The second main project I had as a woodland specialist was to survey the woods of the proposed Area of Outstanding Natural Beauty with the Wye, lower Wye Valley. No one knew much about them, but knew enough to know that there are some quite interesting woods there.
I spent quite a bit of time in 1970, wandering all the woods. Just the ones outside here, up and down the valley, identifying which were the which are the ones we should, as it will care most about, because at that time forestry was bent on cutting them down, poisoning everything that might grow up again, and planting conifers. And we wanted to, as it were, resist this. If it was in the wood, which was important for nature conservation, or better identify and let people know which are the good woods. So they would the their efforts at the other ones.
There was project in the Wye Gorge at near the Biblins Bridge. The woodlands there are really interesting from ecological and nature conservation standpoint. And one of them, Lady Park Wood, There's the Biblins campsite on one side and the wood they look at as they look at the river up, up above them is Lady Park Wood and that wood there was actually set aside for ecological research in 1944 which when you stop and think about it with V bombs raining down on the population at the time is really quite amazing. In 1944, Oxford academic Eustace Jones set up permanent recording plots in there. It was set up as a long term ecological study, permanently recorded to see how it developed, and it was left unmanaged. And it was a deliberate, arrangement between Oxford University and the Forestry Commission to just leave it to see how it developed as a way of contributing to our knowledge of how woodlands develop when left to themselves.
00;33;45;24
The 1976 great drought happened. Very hot for a dry. The leaves came off the trees in August, Anyway, this project was set off and became the Nature Conservancy responsibility, and because I was the woodland specialist became my responsibility. But because the drought killed quite a lot of big trees, the Forestry Commission thought this is a waste of timber. We must cut these down. We said, well, you can't do that because the whole purpose is to study what happens when this kind of natural event takes place.
A lot of argy bargy.
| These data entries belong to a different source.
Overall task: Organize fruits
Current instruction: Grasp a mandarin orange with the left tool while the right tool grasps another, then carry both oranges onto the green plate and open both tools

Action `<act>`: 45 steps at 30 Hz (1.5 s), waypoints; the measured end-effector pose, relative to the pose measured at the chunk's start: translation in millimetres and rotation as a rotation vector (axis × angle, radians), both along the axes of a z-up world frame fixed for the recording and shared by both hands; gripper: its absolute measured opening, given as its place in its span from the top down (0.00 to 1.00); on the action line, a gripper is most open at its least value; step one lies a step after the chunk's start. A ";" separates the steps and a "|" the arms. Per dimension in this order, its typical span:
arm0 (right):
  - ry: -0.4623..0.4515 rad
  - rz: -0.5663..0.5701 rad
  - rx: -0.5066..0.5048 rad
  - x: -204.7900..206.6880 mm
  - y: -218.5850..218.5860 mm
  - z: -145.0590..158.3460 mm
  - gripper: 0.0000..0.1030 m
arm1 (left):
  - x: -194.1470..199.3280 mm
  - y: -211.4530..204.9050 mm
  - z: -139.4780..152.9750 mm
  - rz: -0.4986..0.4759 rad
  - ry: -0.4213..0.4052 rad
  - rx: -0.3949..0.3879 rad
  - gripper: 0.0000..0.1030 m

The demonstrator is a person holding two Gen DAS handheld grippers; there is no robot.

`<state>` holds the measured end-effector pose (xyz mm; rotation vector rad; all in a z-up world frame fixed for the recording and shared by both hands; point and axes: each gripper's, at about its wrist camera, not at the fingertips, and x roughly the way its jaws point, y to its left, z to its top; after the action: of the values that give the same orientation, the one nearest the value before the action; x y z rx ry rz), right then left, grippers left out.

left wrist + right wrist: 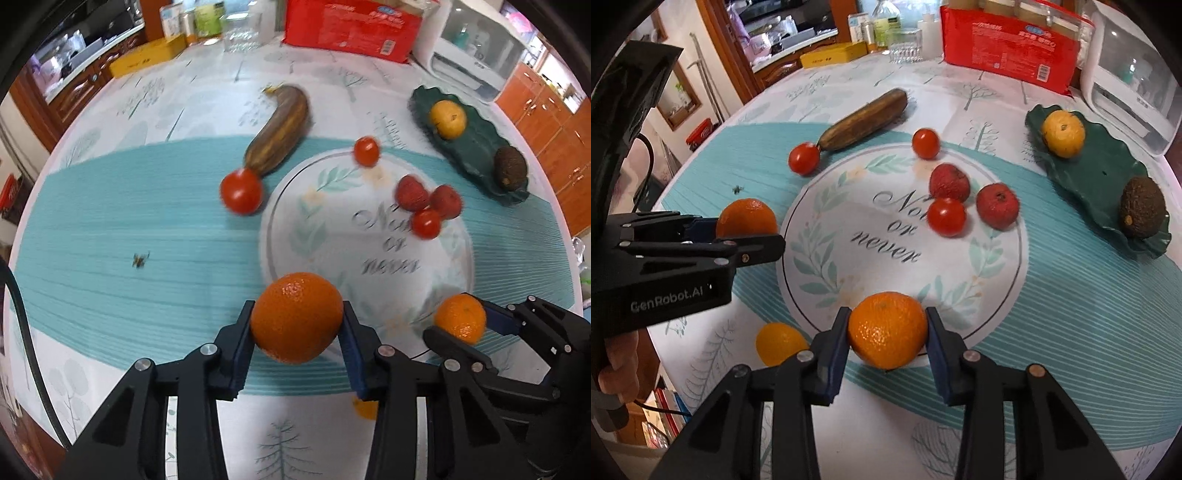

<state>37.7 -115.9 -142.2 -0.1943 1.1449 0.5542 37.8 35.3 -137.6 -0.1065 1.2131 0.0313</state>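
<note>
across the round table (1071,295) fruit lies scattered. your left gripper (297,325) clamps one orange (297,317); your right gripper (887,334) clamps another orange (887,335).

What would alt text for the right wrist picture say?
The right gripper holds an orange above a patterned tablecloth, while the left gripper holds another orange. Beyond lie tomatoes, a browned banana and a green dish.
</note>
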 end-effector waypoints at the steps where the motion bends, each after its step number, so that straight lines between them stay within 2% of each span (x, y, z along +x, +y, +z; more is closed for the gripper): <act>1: -0.004 -0.007 0.006 0.6 -2.4 3.1 0.62 | 3.3 -5.1 5.6 -0.011 -0.008 0.004 0.60; 17: -0.051 -0.194 0.092 33.4 -56.1 45.6 0.62 | 48.7 -72.1 60.8 -0.185 -0.075 0.027 0.60; 26: -0.101 -0.333 0.057 76.0 -90.8 77.8 0.62 | 94.7 -107.4 91.3 -0.283 -0.148 0.053 0.60; 31: -0.152 -0.407 0.006 109.9 -109.5 93.4 0.62 | 135.2 -128.6 103.1 -0.324 -0.194 0.057 0.60; 40: -0.210 -0.530 -0.075 169.3 -144.4 95.0 0.62 | 209.4 -156.1 91.0 -0.333 -0.207 0.043 0.60; 45: -0.210 -0.574 -0.087 188.7 -158.0 87.3 0.62 | 235.0 -167.8 76.2 -0.335 -0.199 0.031 0.60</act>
<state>226.4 -273.9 -54.8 0.0069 0.9617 -0.0251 272.8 -132.5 -61.4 0.1191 1.0185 -0.2475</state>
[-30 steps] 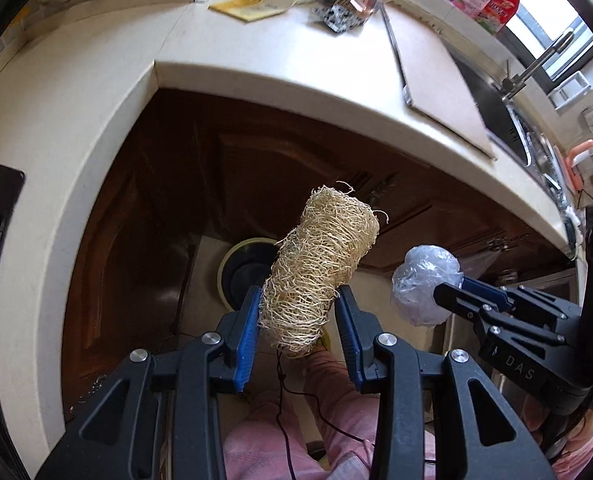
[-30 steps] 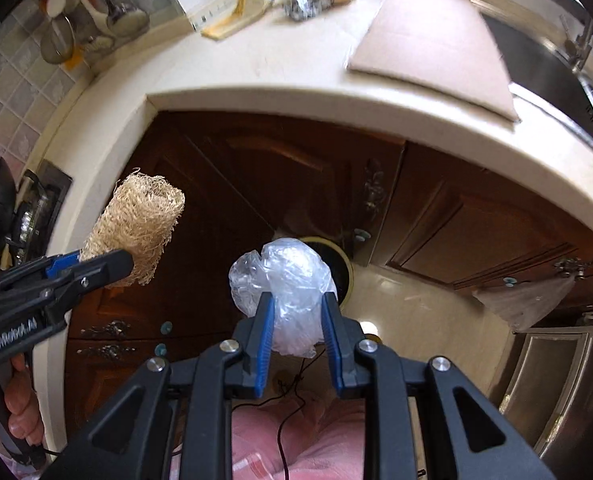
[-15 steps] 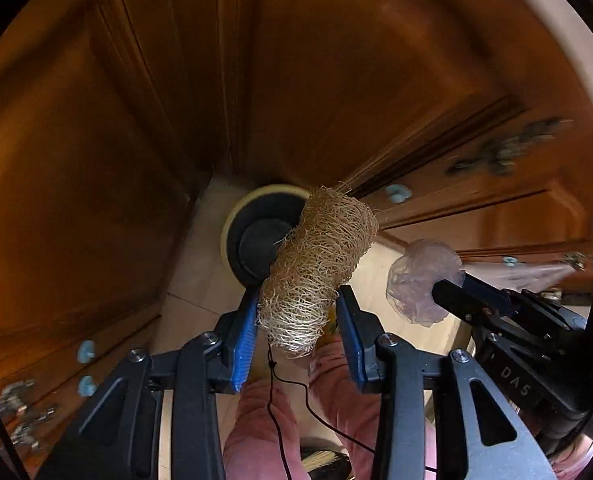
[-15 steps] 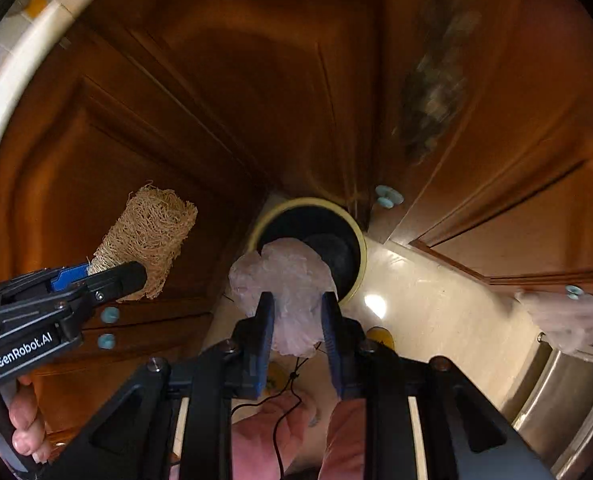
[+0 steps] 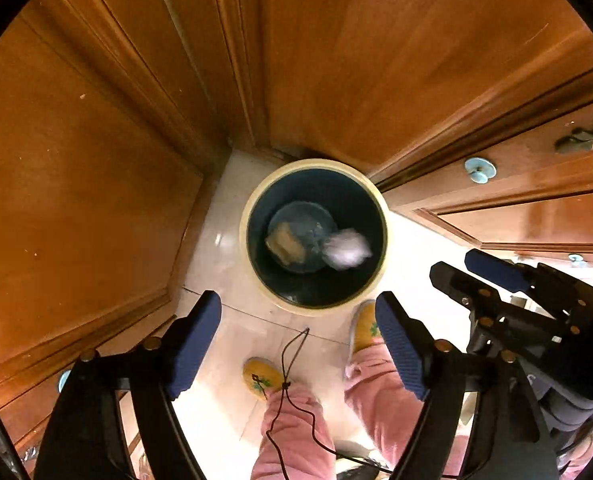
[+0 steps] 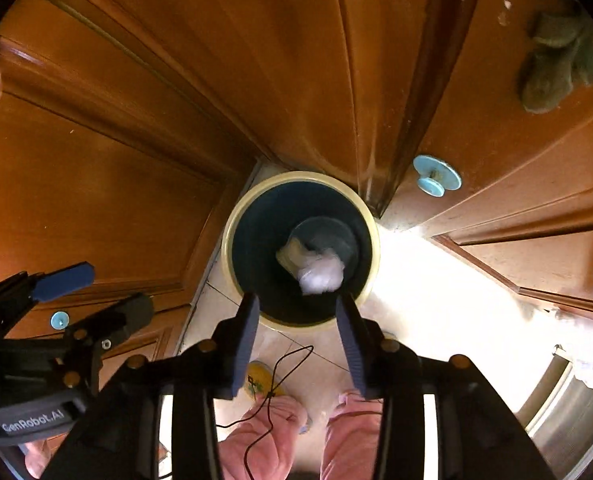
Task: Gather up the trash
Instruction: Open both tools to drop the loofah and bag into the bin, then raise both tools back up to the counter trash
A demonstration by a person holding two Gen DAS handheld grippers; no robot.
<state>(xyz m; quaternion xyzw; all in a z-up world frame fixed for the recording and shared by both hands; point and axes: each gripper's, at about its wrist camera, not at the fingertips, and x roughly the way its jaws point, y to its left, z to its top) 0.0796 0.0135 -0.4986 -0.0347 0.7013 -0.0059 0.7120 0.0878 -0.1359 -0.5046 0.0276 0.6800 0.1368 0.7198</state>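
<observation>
Wooden cabinet doors (image 5: 136, 140) fill the upper frame in both views; tiled floor (image 6: 416, 280) below. Cream-rimmed trash bin (image 5: 380, 204) sits centre frame, tight in the cabinet corner. Inside it: tan loofah scrap (image 5: 284, 244) on the bottom, crumpled plastic wad (image 5: 346, 244) just beside it, blurred. Left gripper (image 5: 298, 354) and right gripper (image 6: 298, 342): jaws apart, empty, both above the bin mouth. Judgement: release done well, centred over the opening; lift straight up, clear of the rim and dangling cord (image 5: 292, 356).
</observation>
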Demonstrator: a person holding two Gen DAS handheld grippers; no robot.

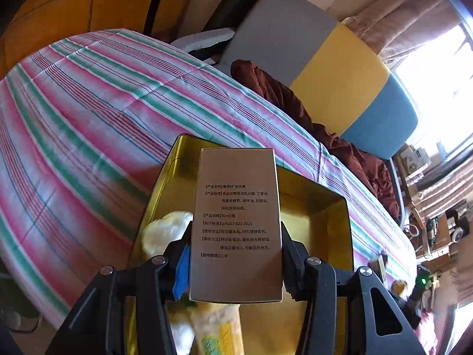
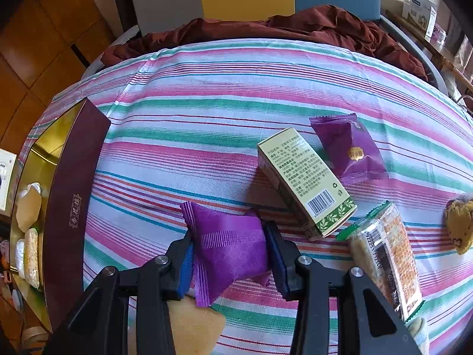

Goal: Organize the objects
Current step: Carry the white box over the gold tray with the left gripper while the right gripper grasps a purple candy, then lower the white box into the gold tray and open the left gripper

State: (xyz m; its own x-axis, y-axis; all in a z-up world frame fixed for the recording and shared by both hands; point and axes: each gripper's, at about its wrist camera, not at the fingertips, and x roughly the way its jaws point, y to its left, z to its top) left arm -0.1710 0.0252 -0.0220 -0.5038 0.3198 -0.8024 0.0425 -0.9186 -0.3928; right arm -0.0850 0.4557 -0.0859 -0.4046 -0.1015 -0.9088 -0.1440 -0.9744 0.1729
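Observation:
My left gripper [image 1: 235,254] is shut on a tan carton [image 1: 236,224] with printed text, held over the open gold tin [image 1: 340,207], which lies on the striped bedcover. A pale fluffy item [image 1: 165,230] and a yellow packet [image 1: 218,331] lie in the tin under the carton. In the right wrist view my right gripper [image 2: 227,254] is shut on a purple snack packet [image 2: 230,251] just above the bedcover. The tin [image 2: 44,153] with its maroon side [image 2: 71,195] sits at the left edge there.
On the bedcover to the right lie a cream-and-green carton [image 2: 304,177], a second purple packet [image 2: 348,151], a clear cracker pack [image 2: 387,254] and a cookie [image 2: 461,224]. A tan pastry [image 2: 192,328] lies under the right gripper. A brown blanket [image 2: 295,26] and a grey-yellow-blue headboard [image 1: 325,68] lie beyond.

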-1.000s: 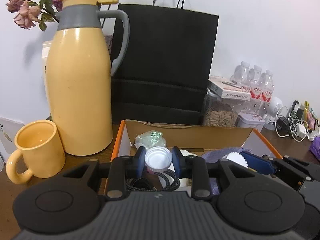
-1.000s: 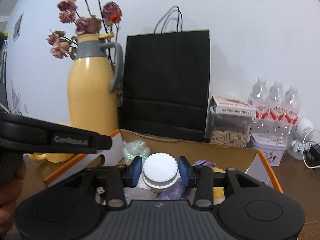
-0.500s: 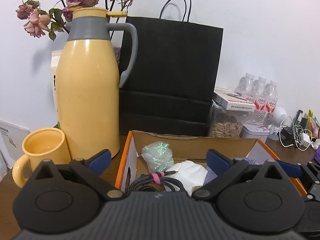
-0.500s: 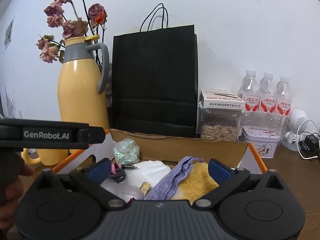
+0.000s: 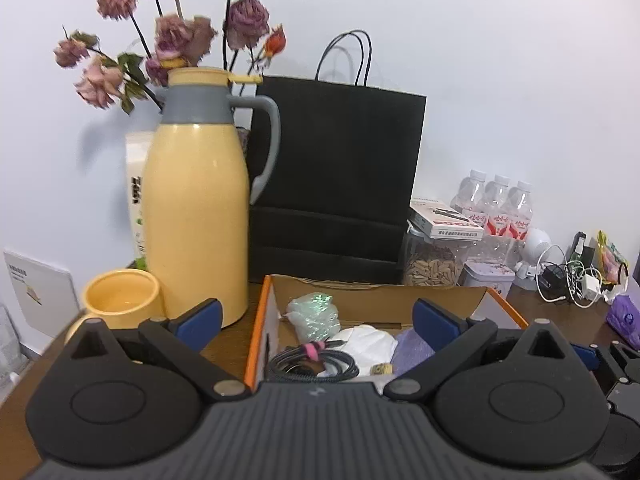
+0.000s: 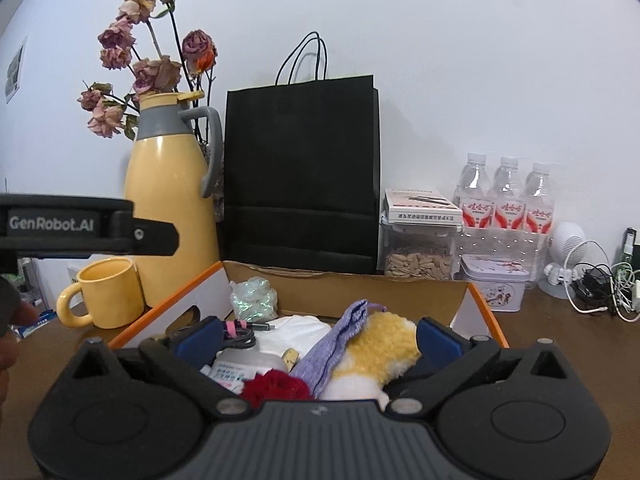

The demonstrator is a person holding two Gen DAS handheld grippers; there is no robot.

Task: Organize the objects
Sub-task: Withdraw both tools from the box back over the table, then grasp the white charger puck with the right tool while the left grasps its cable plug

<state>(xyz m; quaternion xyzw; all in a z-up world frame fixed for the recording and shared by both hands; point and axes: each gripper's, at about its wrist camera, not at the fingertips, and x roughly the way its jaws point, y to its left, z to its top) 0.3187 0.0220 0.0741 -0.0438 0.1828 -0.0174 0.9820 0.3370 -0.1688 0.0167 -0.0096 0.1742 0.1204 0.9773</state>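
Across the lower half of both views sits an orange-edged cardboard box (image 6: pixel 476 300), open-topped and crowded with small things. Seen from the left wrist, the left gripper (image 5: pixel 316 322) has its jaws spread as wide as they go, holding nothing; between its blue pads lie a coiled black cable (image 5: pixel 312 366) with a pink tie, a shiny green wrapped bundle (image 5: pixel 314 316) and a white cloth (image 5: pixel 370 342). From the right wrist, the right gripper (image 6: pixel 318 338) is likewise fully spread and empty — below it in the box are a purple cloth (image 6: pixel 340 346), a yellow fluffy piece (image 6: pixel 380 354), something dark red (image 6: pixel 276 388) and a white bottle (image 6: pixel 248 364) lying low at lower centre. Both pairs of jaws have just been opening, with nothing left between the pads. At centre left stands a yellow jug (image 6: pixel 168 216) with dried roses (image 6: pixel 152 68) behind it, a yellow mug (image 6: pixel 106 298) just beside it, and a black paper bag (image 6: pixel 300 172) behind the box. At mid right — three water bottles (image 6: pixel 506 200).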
But the net result was that I got deeply involved with this project at Lady Park Wood. So that's become another strand of my local involvement in, first of all, in professional woodland ecology. And then since I've been down here, I've been basically acting as almost the reserve warden, because the Natural England haven't got the resources to look after the place.
I published a book on. Let me show you a book on the whole thing. Now.
00;34;49;04
Christina
Tell me a little bit about the story of Lady Park Wood
George
Lady Park Wood is a wood which historical records show has existed as woodland since the early Middle Ages. And may well be almost certainly is a remnant of the original pre Neolithic forests, of this part of the world. You can never really prove that because you can't, as it were, prove an absence that it never got cleared But, lots of it's on very steep ground and part the cliffs surrounding down to the Wye and the ground up above. It's, got a great variety of trees in it. The trees in it are a strange mixture, very distinctive for the Wye Valley. It’s large leafed lime and small leafed lime in it, with sessile oak and beech and hazel, maple. What we've learned is that natural woodland is not something which just stands the and does nothing, you know, as it were, static. It's constantly changing and it's constantly changing in response to events.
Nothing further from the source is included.